Having failed to break through the glass ceiling and reach an All-Ireland semi-final since 2014, despite numerous opportunities to do so, as well as losing their last two Ulster final appearances, it seems reasonable to suggest that their prospects of kicking on next year have not been progressed by the departure of their talismanic figure and that a period of rebuilding awaits.

“Ah listen, what is transition, like?” Murphy wondered. “Every year, you can guarantee that every single one of those teams that we mentioned are going (out) to win. They're going (out) to win the province, they're going (out) to win the All-Ireland.

“Does transition give you grace and allow you time to build? I don't think so. I think this year our boys are well capable. They're in Division One, they're well capable of competing there, they're well capable of competing in Ulster.

“Yeah, there's a famine thereafter in terms of getting to the latter stages of the All-Ireland series.

“But I've no doubt the ability is definitely there. I definitely wouldn't be putting the label of transition on it. I think they're well capable of going and doing it.

“That's not putting pressure on them or anything. That's just where I see it. That's where I see the group or where I hope to see it as a supporter.”

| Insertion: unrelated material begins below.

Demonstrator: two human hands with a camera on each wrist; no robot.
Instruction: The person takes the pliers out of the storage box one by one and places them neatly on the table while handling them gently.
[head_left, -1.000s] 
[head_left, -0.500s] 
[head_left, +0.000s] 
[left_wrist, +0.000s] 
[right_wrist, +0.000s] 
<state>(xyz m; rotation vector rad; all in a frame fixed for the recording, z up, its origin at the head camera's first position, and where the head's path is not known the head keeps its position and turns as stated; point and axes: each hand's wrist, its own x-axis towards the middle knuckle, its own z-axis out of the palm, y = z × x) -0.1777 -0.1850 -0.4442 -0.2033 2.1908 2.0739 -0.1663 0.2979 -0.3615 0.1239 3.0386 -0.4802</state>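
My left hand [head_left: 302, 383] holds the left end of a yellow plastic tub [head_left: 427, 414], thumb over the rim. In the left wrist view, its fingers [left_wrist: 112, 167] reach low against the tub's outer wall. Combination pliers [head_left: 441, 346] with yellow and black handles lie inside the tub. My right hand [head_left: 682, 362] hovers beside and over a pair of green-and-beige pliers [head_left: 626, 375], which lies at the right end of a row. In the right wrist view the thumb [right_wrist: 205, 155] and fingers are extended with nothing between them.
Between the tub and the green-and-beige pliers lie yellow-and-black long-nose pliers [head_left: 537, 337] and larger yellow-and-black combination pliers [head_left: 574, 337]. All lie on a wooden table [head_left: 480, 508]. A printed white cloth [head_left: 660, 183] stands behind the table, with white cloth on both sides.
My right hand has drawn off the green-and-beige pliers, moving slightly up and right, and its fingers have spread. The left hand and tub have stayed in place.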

Donegal captain Michael Murphy lifts the Anglo Celt Cup following their victory over Derry in 2011 (@INPHO)



He’s been widely touted as a future Donegal manager and while Murphy doesn’t dismiss that prospect, he’s not as energised about it as he once was.

“Definitely in my mid-20s you would say yeah - fan, player and you want to get involved there [in coaching/management].

“But I think the more it goes on and the more you see what’s involved in it now, I’d be very fortunate to have close relationships with all of those [Donegal] managers, to see the daily levels that they had put into it and what is probably required in terms of outside life, to get that right to be able to get into that and be able to give 100% - you need to have so many ducks in a row there to be able to give 100% of your energy to it.

“I would have a bit more of a question mark around it now than I would have had maybe four or five years ago.

“But there’s no doubt I’ll try and stay involved and keep the eye in and if it comes, it comes but I don’t think it’s as concrete now as it would have been maybe in my mid-20s.”